In sostanza la critica immanente elaborata dal film è criptica: non è imperniata tanto sul tentativo di sopravvivenza e di eventuale fuga di Nemo, piuttosto è incorporata nelle opere d’arte stesse, facendosi spazio al loro interno, come una falena, animale che – come racconta Bigazzi – “si nasconde nella struttura architettonica delle case e grazie a questo comportamento trova il proprio spazio vitale”. Questa allegoria è presente in Inside grazie all’installazione Do you realise there is a rainbow even if it’s night!? (coral) (2020) dell’artista kosovaro Petrit Halilaj e Shurte Halilaj, che Nemo indosserà a un certo punto per proteggersi dalle temperature gelide.

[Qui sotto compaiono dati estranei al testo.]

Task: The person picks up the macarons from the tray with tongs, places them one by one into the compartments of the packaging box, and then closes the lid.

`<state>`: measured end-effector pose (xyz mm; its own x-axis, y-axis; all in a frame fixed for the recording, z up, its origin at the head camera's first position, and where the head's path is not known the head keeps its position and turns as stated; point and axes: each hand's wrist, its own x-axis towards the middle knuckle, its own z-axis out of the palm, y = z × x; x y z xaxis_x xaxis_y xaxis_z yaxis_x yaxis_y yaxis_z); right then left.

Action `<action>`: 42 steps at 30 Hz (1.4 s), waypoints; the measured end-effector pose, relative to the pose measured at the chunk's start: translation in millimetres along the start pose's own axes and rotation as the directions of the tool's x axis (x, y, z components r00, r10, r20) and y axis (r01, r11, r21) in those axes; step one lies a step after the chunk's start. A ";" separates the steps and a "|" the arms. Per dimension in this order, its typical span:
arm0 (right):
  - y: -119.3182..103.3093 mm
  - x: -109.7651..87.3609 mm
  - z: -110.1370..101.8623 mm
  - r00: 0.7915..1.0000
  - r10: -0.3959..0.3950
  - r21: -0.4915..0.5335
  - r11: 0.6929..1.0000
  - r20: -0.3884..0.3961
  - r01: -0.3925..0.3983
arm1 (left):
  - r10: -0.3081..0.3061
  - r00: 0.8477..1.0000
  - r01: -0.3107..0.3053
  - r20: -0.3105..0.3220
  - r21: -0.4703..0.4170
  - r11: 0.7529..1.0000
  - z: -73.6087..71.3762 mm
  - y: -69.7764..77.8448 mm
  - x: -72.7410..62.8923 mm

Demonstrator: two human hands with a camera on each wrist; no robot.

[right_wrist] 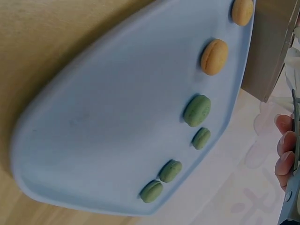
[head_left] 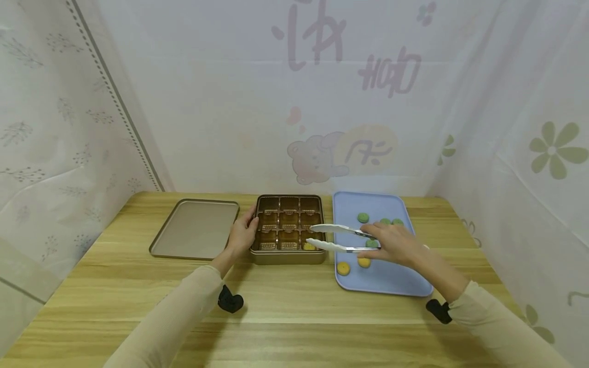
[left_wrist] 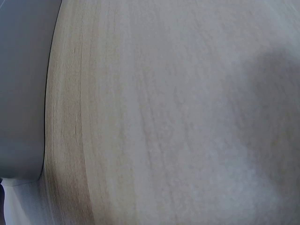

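A gold baking tin (head_left: 289, 259) holds a brown plastic divider (head_left: 289, 220) with several square compartments. My left hand (head_left: 241, 234) rests against the tin's left side, its thumb and fingers at the rim. My right hand (head_left: 393, 243) holds metal tongs (head_left: 340, 249) with pale tips. The tips stand spread over the tin's right side, above a yellow macaron (head_left: 309, 246) in the front right compartment. Beneath the right hand, a blue tray (head_left: 386, 281) carries two yellow macarons (right_wrist: 214, 57) and several green macarons (right_wrist: 197, 110). Fingers around the tongs show at the right wrist view's edge.
A flat gold lid (head_left: 195, 230) lies on the wooden table (head_left: 285, 317), left of the tin. Printed cloth (head_left: 230, 102) hangs behind the table and along both sides. The blue tray sits just right of the tin.
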<state>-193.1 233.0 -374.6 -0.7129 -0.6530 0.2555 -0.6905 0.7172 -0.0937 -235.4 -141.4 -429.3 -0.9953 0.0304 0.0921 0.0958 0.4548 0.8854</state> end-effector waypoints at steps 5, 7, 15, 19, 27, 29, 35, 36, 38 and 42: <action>1.8 -11.7 4.0 0.999 0.007 0.052 0.999 -0.046 -0.005 | -0.009 1.000 0.009 0.003 0.008 1.000 0.6 0.5 -1.2; 3.2 -17.8 4.1 0.998 0.026 0.065 0.998 -0.059 -0.023 | -0.016 1.000 0.016 0.001 0.019 1.000 0.9 1.0 -1.6; 11.9 -46.9 0.8 0.992 0.098 0.102 0.991 -0.085 -0.089 | -0.029 1.000 0.029 0.001 0.011 1.000 -0.2 0.8 -1.2; 18.1 -63.4 0.2 0.987 0.110 0.090 0.991 -0.120 -0.100 | -0.036 0.999 0.036 0.006 0.012 0.999 -0.8 0.7 -1.2; 27.7 -96.5 -2.9 0.981 0.173 0.067 0.984 -0.090 -0.167 | -0.024 1.000 0.024 0.004 0.001 1.000 0.2 1.2 -0.5; 28.8 -104.0 -4.0 0.976 0.205 0.055 0.978 -0.067 -0.202 | -0.024 1.000 0.024 0.007 0.001 1.000 0.5 1.1 -0.3; 31.6 -120.4 -5.3 0.967 0.255 0.034 0.967 -0.031 -0.254 | -0.033 0.999 0.033 0.015 0.000 0.999 0.1 1.7 -0.6; 32.1 -122.2 -5.0 0.967 0.252 0.034 0.967 -0.034 -0.251 | -0.034 0.999 0.034 0.016 0.000 0.999 -0.1 1.9 -0.6; 32.9 -125.0 -4.2 0.970 0.240 0.027 0.971 -0.047 -0.239 | -0.038 0.999 0.039 0.018 -0.007 0.999 -0.2 2.4 -0.8; 34.3 -129.4 -1.4 0.977 0.194 -0.005 0.981 -0.086 -0.196 | -0.035 0.999 0.035 0.022 -0.005 0.999 -0.3 2.0 -0.8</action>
<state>-124.3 342.5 -409.6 -0.8203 -0.4777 0.3146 -0.5371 0.8323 -0.1367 -234.4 -140.8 -427.5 -0.9981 0.0336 0.0509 0.0606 0.4514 0.8902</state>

Rispondendo alle necessità concettuali espresse dal regista, Bigazzi ha forse creato uno spazio in cui le opere d’arte della collezione possano prendere le distanze dal progetto di accumulazione primitiva che il collezionista ha, a sua volta, già compiuto. Tuttavia, con l’eccezione di qualche opera riconoscibile, tale critica potrebbe restare opaca, poco comprensibile per gli spettatori che non conoscono le opere d’arte, il loro contesto e valore. Anche se, potrebbero comunque interrogarsi sul valore artistico di tutti gli elementi della messa in scena, mettendo in discussione il loro stesso investimento in questa ostinazione a trovare un valore: fa davvero differenza cosa, nello specifico, Nemo usa per la sua fuga? È questa, in effetti, la critica immanente: l’impossibilità di conciliare i processi di creazione di valore, la storia di sopravvivenza dipanata dal film e i processi speculativi del mercato d’arte. In ultima analisi, quanto detto è inscritto anche nella brillante interpretazione di Dafoe, che sostiene e condivide questa critica immanente rifiutando gli stessi processi di creazione di valore del suo mestiere: ad esempio, la dipendenza del method acting dalla psicologizzazione dei personaggi, la feticizzazione del valore intrinseco della loro storia e della loro “esperienza vissuta”, reale o fittizia. Allontanandosene, Dafoe decide di concentrarsi sull’interazione con gli oggetti del suo ambiente, il set in cui ha vissuto per un mese intero, interpretando il personaggio in modo irriverente, creativo e ingegnoso.
Forse, in tutta la sua immanenza, è la falena a offrire la via d’uscita.